In questo periodo particolare dove tutto si ferma e dove anche la musica sta subendo uno stop forzato in una delle sue attività più importanti sia sotto il profilo economico ma anche sociale e di interazione per le nostre comunità, Calabria Sona lancia l’iniziativa #IoSuonoDaCasa, iniziativa che vede dei concerti in casa e che servirà a dare un segnale di vicinanza e di “normalità” alle tante persone che sono costrette a casa. Un vero e proprio cartellone di concerti programmati almeno fino al 3 aprile, che riesca, per quanto è possibile, a “sostituire” i concerti dal vivo che sono stati sospesi o rinviati a causa dell’epidemia di Coronavirus, un modo per restare uniti seppur rimanendo in casa.

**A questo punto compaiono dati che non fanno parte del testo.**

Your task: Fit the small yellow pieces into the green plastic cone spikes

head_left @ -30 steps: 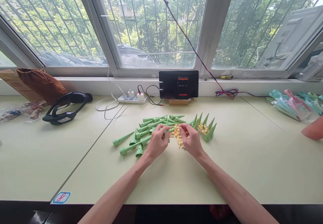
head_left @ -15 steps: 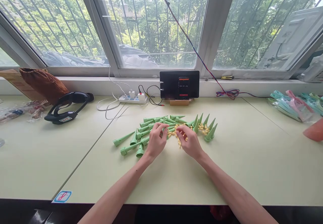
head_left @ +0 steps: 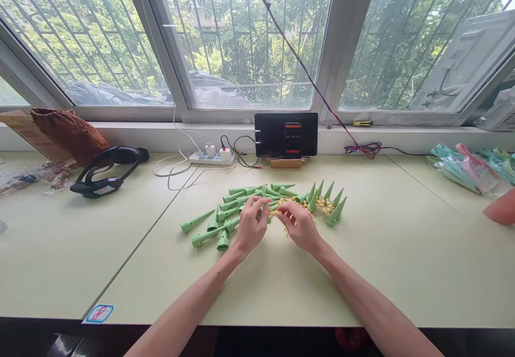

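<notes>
My left hand (head_left: 252, 227) is closed around a green plastic cone spike (head_left: 264, 191); its tip shows above my fingers and the rest is mostly hidden. Just to the right, my right hand (head_left: 302, 227) has thumb and forefinger pinched on a small yellow plastic piece (head_left: 274, 213), largely covered by the fingertips. Between and behind the hands lies a pile of small yellow pieces (head_left: 286, 230). Several green spikes (head_left: 211, 236) lie heaped to the left and behind. On the right, several green cones (head_left: 333, 217) stand upright with their points up, among more yellow pieces (head_left: 324, 205).
A black tablet (head_left: 269, 134) with a phone-like timer display stands at the back. A white power strip (head_left: 213, 157) with cables sits left of it. Further left are a black headset (head_left: 108, 172) and a brown pouch (head_left: 68, 132). Plastic-wrapped items (head_left: 462, 166) lie far right.
My right hand has shifted slightly left, bringing its fingertips closer to my left hand. My left hand has moved slightly right with the green spike. The pile looks unchanged.
</notes>
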The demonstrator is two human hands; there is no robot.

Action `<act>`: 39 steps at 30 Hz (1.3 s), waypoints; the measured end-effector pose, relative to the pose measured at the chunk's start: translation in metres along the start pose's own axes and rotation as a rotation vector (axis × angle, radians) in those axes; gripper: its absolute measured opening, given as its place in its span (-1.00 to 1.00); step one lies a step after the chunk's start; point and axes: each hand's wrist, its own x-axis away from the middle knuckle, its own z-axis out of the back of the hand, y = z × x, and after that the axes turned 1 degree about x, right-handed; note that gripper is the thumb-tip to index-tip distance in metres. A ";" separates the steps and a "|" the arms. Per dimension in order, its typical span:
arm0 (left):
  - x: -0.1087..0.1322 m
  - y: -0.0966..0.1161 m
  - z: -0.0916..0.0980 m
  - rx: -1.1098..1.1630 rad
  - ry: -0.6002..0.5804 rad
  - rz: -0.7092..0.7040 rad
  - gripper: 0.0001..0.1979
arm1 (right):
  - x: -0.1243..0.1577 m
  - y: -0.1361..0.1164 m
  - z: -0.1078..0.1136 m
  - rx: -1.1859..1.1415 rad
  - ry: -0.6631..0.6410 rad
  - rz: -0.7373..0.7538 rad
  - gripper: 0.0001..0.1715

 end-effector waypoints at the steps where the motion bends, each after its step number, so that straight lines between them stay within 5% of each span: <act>1: 0.000 0.000 0.000 0.005 -0.003 -0.003 -0.78 | 0.000 0.000 0.000 -0.003 -0.002 0.000 -0.85; 19: -0.001 0.000 0.000 0.260 -0.100 0.202 -0.75 | 0.000 0.003 -0.002 -0.011 -0.004 0.016 -0.82; 39: 0.001 -0.003 -0.001 0.072 -0.093 -0.071 -0.78 | 0.000 0.002 -0.001 0.019 -0.020 -0.019 -0.81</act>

Gli artisti – spiega Calabria Sona – saranno in diretta dalle proprie abitazioni con performance intime ed acustiche, risponderanno alle domande e creeranno un filo diretto con gli spettatori. Daranno il buon esempio e promuoveranno le buone prassi che la situazione che stiamo vivendo ci impone. Le dirette partiranno dal profilo ufficiale Facebook di Calabria Sona e rispetteranno gli orari previsti dalle varie locandine che saranno presentate sui social del circuito. Si inizia sabato 14 marzo alle 21 con l’house concert di Antonio Grosso, per proseguire domenica 15 alle 18 con Fabio Curto in diretta da Bologna, e lunedi 16 alle 21 con Francesco Loccisano. Questi i primi “live”, ma il calendario si sta di giorno in giorno arricchendo di tanti nuovi appuntamenti e artisti del circuito che daranno il loro importante contributo a questo programma.

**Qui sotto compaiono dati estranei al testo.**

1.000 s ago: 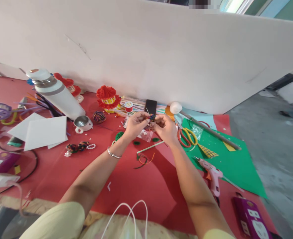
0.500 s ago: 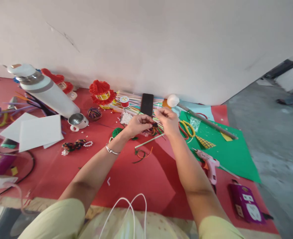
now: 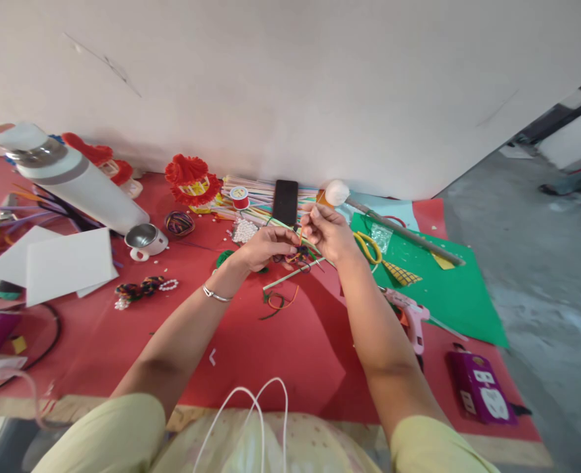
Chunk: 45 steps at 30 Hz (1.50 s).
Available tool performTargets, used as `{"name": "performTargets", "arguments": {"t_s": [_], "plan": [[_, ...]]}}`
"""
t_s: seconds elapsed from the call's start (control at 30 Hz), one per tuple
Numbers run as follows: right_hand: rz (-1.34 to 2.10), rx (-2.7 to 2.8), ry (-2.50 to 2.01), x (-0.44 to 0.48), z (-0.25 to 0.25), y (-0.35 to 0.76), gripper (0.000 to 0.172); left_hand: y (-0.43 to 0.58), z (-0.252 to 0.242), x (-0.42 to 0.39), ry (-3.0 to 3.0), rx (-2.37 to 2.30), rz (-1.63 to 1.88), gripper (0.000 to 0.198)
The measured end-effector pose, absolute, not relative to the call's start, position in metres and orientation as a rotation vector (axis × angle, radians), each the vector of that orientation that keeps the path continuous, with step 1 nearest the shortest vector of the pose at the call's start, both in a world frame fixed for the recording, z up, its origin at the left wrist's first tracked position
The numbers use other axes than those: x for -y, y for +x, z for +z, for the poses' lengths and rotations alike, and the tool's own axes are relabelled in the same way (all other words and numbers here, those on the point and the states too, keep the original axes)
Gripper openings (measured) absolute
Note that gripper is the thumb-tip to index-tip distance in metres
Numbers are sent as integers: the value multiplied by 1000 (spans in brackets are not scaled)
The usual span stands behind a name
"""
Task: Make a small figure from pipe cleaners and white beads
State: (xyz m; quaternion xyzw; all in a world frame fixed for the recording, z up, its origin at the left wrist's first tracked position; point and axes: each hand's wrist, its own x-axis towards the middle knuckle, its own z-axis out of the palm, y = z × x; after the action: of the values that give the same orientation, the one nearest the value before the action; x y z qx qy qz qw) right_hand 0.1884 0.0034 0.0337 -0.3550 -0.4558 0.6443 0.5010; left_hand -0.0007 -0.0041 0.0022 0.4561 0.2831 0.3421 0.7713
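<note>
My left hand [image 3: 265, 246] is closed in a pinch on a small knot of multicoloured cords [image 3: 298, 255], held just above the red sheet [image 3: 251, 355]. My right hand [image 3: 327, 231] is closed too, pinching a thin orange strand [image 3: 301, 234] that runs up from that knot. Both hands sit close together in the middle of the view, in front of a black phone [image 3: 285, 201]. A silver bangle [image 3: 215, 295] circles my left wrist. Loose green and orange cord pieces [image 3: 277, 303] and a pale straw [image 3: 290, 275] lie just below the hands.
A white bottle [image 3: 64, 176], metal cup [image 3: 145, 239], white cards [image 3: 58, 263], red tasselled ornament [image 3: 190, 180], thread spool [image 3: 240, 196], beads [image 3: 245, 230] and braided bracelet [image 3: 142, 288] lie left. Yellow scissors [image 3: 368, 246], pink glue gun [image 3: 406, 318], green sheet [image 3: 438, 295] and purple power strip [image 3: 482, 394] lie right.
My hands have dropped slightly toward the sheet and my right hand has drawn the strand up and away from the left. The view has shifted, so everything sits further left.
</note>
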Motion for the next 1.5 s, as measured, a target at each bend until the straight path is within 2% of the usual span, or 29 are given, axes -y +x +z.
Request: {"name": "performTargets", "arguments": {"t_s": [0.13, 0.33, 0.5, 0.83, 0.9, 1.07, 1.23, 1.5], "plan": [[1636, 995, -836, -6, 36, 192, 48, -2, 5, 5, 977, -603, 733, 28], [1284, 580, -788, -34, 27, 217, 28, -1, 9, 8, 1067, -708, 737, 26], [1070, 580, -710, -49, 11, 234, 14, -1, 5, 6, 1111, -724, 731, 25], [266, 1041, -941, -51, 1, 248, 37, -7, -3, 1, 1091, -704, 678, 30], [194, 1237, -981, -41, 7, 240, 37, -10, -2, -3, 1069, -749, 770, 32], [-150, 1747, -934, -25, 20, 220, 18, -21, 6, -12, 1043, -834, 1018, 33], [-204, 2062, -848, -28, 17, 220, 27, -29, 13, -15, 1009, -824, 1103, 38], [-487, 2057, -943, -24, 18, 218, 29, -32, 9, -20, 1077, -850, 1178, 36]]}}
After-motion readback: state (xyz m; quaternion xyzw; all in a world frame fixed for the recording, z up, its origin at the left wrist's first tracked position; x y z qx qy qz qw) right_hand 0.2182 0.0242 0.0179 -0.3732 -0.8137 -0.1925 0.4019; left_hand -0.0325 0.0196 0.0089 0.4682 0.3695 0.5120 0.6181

«L’iniziativa – è scritto in una nota – serve anche a sensibilizzare il Governo e l’opinione pubblica sulla criticità della situazione che il settore musicale e specialmente le realtà più piccole maggiormente a rischio stanno attraversando. Una questione che “Gli stati generali della musica emergente” hanno sottoposto al MISE, Ministero del Lavoro e al MIBACT dopo l’incontro ministeriale di qualche settimana fa al quale si spera possa fare seguito un tavolo costante sulla musica emergente per lavorare unitariamente e avviare un approfondimento urgente con le piccole realtà del settore musicale per capire le reali e concrete necessità immediate con un intervento di sostegno urgente , diretto, concreto e tangibile per salvare il Made in Italy e il futuro musicale del nostro Paese soprattutto verso coloro che rischiano la chiusura immediata. Questo l’appello rivolto al Ministro Franceschini e al Sottosegretario Anna Laura Orrico».